Consider real life scenario, it is very unlikely to have all three values zero at the same time. 

It could be possible that the data in this rows is corrupted. However we are not sure.

**However, it is important to note that 271 out of 1460 rows is around 18% of your original dataset. That is a lot of data.**

Let's see if we can have rows where four or more columns have missing values.

In [None]:
# Check for rows where four or more columns have missing values
rows_with_four_or_more_missing = df[df.isnull().sum(axis=1) >= 4]

# Display the number of such rows
num_rows_with_four_or_more_missing = rows_with_four_or_more_missing.shape[0]

# Print the number of rows with four or more missing values
print(f'Number of rows with four or more missing values: {num_rows_with_four_or_more_missing}')



110 out of 1460 rows is less than 10% of the data. We can "assume" that these rows are of low data quality because there is a pattern in missing data and drop them from analysis. This is also to give us best chance as "imputating only randomly missing data"

#### section wrap up : Now we know which rows to drop and column to drop and why

In [None]:
# Create a dataframe with all rows except those with four or more missing values
df_dropped_rows = df.drop(rows_with_four_or_more_missing.index)
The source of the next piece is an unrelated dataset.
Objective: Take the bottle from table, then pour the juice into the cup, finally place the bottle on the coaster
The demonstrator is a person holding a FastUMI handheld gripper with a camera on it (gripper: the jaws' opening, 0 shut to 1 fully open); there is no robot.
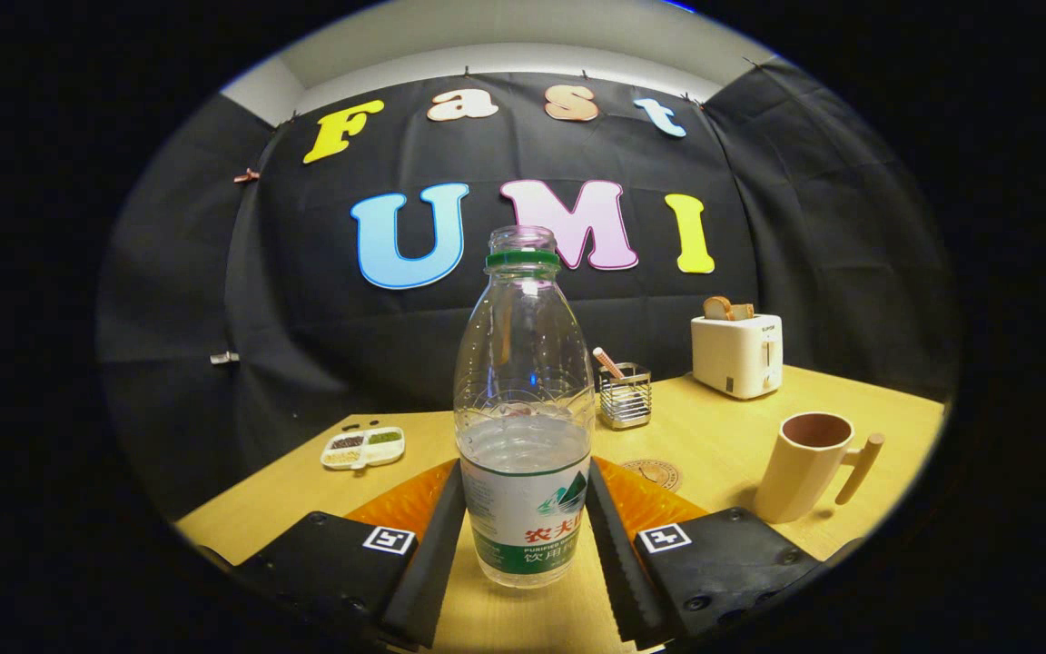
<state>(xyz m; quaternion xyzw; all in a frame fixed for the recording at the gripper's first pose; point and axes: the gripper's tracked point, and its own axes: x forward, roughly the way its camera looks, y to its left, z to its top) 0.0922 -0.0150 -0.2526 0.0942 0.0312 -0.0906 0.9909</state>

# Drop the EnclosedPorch and WoodDeckSF columns
df_dropped_rows_cols = df_dropped_rows.drop(columns=['EnclosedPorch', 'WoodDeckSF'])


---

# Data distribution and correlation

Let's look at each variable's distribution and its correlation with other variables. This will help us understand data and affact imputation strategy down the lie

---

In [None]:
df.dtypes

In [None]:
cat_data_col=('BsmtExposure','BsmtFinType1','GarageFinish','KitchenQual','OverallCond','OverallQual')


In [None]:
df_copy=df.copy()

In [None]:
for cat in cat_data_col:
    print(cat)
    df_copy[cat]=df_copy[cat].astype('category')

In [None]:
df_copy.dtypes

In [None]:
import numpy as np
import matplotlib.pyplot as plt
import seaborn as sns
sns.set_style("whitegrid")

In [None]:
#data=sns.load_dataset(df_copy)
sns.pairplot(df_copy)

In [None]:
from ydata_profiling import ProfileReport
profile = ProfileReport(df=df_copy)
profile.to_notebook_iframe()